■ TASK STATEMENT ■
Each line in the entries below that holds the string "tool" must be copied.
========================================================================
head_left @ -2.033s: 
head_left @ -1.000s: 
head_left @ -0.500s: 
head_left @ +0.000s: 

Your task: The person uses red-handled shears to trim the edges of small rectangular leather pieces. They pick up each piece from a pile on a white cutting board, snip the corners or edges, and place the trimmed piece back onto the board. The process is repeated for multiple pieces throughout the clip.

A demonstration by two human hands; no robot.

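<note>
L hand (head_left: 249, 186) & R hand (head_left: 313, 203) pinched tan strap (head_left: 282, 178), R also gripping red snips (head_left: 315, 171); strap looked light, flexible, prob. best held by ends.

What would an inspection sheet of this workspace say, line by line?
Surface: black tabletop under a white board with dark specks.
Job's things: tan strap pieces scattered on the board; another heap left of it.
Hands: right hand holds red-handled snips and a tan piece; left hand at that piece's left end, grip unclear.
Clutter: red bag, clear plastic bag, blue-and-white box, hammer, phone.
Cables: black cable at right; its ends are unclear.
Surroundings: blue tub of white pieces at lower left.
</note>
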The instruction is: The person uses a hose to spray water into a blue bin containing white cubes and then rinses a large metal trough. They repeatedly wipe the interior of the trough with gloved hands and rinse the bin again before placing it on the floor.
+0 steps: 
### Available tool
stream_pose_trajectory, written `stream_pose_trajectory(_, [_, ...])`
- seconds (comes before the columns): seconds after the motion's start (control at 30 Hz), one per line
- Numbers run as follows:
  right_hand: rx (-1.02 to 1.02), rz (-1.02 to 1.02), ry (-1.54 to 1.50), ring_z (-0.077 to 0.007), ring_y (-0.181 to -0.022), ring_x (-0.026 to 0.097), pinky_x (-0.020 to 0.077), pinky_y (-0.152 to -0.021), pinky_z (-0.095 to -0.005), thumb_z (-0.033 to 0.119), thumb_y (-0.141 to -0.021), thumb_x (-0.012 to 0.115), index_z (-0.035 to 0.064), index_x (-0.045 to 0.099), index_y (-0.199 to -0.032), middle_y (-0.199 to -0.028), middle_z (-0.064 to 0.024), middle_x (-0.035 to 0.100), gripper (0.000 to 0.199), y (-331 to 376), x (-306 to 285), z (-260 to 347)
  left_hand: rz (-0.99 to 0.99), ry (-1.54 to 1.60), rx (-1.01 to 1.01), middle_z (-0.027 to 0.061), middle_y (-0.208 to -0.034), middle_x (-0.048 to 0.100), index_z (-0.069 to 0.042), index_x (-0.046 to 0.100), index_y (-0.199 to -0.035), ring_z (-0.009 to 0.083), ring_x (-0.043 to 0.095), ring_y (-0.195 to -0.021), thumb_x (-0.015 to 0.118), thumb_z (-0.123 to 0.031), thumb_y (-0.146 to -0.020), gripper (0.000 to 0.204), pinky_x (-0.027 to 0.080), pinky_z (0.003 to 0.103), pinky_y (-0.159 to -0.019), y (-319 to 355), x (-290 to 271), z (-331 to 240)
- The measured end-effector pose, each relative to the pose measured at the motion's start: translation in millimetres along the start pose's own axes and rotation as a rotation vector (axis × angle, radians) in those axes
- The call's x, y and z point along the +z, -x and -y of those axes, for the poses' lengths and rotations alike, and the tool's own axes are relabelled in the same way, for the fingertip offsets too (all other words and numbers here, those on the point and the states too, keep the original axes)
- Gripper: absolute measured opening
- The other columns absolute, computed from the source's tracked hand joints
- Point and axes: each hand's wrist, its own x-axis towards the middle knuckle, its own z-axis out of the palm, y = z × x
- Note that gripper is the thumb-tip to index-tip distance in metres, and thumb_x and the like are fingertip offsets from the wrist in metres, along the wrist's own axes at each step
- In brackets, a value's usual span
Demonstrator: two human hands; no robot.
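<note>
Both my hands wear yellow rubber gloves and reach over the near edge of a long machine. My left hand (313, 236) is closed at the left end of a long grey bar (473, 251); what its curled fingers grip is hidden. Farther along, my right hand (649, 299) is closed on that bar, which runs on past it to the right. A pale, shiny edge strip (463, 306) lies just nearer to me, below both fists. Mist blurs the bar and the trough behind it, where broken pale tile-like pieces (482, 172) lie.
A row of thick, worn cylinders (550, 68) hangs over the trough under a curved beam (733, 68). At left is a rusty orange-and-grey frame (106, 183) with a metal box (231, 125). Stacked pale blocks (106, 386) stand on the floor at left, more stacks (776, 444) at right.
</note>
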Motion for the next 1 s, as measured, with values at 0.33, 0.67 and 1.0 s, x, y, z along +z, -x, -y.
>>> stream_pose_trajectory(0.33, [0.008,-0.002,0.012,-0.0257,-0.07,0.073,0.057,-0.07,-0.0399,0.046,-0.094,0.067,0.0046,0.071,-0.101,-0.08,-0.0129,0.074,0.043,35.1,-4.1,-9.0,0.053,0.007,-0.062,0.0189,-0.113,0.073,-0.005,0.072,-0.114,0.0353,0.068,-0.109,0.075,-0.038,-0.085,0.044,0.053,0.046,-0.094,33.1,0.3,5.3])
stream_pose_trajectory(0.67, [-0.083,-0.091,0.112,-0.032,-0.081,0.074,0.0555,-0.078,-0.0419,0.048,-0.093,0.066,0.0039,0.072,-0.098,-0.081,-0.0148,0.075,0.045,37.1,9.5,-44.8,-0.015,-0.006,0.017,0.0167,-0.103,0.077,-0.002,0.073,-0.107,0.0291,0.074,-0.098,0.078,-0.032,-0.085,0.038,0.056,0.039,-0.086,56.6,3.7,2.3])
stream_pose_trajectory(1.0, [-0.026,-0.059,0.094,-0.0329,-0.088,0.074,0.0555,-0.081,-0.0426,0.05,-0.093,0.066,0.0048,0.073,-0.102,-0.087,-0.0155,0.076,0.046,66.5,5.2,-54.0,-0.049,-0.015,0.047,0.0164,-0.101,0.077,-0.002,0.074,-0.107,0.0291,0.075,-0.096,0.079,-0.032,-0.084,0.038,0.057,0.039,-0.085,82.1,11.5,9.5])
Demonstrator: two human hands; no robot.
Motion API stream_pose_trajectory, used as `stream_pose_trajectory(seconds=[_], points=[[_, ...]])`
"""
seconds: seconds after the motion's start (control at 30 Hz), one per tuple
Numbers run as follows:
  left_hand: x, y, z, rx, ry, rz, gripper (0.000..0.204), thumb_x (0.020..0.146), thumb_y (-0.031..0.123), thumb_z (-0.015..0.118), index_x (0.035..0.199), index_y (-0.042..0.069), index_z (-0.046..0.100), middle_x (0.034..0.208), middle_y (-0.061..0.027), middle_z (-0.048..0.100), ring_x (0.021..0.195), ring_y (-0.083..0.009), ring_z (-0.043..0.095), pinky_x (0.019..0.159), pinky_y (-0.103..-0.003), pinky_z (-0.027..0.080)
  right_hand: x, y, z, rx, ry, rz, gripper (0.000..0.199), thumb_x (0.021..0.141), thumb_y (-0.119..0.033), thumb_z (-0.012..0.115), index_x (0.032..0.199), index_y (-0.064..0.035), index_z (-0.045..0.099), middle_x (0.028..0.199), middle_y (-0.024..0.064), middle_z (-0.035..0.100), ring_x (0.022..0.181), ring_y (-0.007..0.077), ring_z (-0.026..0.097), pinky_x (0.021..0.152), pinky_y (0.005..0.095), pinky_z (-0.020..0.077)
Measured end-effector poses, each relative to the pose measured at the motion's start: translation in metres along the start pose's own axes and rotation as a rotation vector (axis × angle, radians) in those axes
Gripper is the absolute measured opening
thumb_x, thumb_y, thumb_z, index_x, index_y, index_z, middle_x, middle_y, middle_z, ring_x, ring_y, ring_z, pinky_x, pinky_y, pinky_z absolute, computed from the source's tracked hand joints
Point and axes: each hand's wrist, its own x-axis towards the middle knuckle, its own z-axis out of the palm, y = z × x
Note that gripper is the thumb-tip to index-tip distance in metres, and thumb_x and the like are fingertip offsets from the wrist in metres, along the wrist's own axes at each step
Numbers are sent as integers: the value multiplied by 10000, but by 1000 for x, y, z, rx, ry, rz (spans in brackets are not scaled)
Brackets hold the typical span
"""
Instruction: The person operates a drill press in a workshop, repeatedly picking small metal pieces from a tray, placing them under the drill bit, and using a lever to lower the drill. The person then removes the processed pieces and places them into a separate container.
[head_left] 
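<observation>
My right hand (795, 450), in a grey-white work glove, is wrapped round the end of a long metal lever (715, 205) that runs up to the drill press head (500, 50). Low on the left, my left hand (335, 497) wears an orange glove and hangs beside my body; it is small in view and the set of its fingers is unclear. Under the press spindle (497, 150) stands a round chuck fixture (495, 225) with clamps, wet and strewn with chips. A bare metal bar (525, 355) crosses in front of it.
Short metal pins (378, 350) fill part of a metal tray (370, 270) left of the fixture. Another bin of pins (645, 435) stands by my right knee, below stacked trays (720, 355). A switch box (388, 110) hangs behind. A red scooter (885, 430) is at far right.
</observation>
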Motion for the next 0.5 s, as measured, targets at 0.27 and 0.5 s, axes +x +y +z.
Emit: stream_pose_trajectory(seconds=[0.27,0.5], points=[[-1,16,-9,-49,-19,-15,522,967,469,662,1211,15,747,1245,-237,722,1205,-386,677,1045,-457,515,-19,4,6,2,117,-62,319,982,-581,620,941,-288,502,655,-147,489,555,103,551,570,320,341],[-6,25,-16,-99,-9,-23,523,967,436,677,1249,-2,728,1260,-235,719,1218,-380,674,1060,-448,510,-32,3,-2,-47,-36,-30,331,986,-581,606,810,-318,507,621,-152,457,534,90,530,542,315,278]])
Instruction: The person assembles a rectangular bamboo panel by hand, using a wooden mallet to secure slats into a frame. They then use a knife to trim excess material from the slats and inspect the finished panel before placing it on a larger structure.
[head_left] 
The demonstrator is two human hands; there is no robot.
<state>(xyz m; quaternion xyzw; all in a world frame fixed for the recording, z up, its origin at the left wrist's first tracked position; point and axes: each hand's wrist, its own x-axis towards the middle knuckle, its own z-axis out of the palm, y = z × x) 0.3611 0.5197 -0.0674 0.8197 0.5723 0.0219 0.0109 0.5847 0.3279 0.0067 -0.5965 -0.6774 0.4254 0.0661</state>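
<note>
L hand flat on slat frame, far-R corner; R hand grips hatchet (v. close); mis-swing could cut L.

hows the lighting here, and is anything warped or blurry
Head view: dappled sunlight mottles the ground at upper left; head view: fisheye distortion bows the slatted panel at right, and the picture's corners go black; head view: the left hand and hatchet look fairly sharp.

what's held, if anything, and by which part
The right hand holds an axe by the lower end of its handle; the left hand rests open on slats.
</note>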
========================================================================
■ ANSWER BELOW ■
### Available tool
- The call's x, y and z point along the +z, -x and -y of those axes, for the poses' lengths and rotations alike, and the tool's own axes are relabelled in the same way, for the fingertip offsets too (all other words and numbers here, those on the point and the states too, keep the original axes)

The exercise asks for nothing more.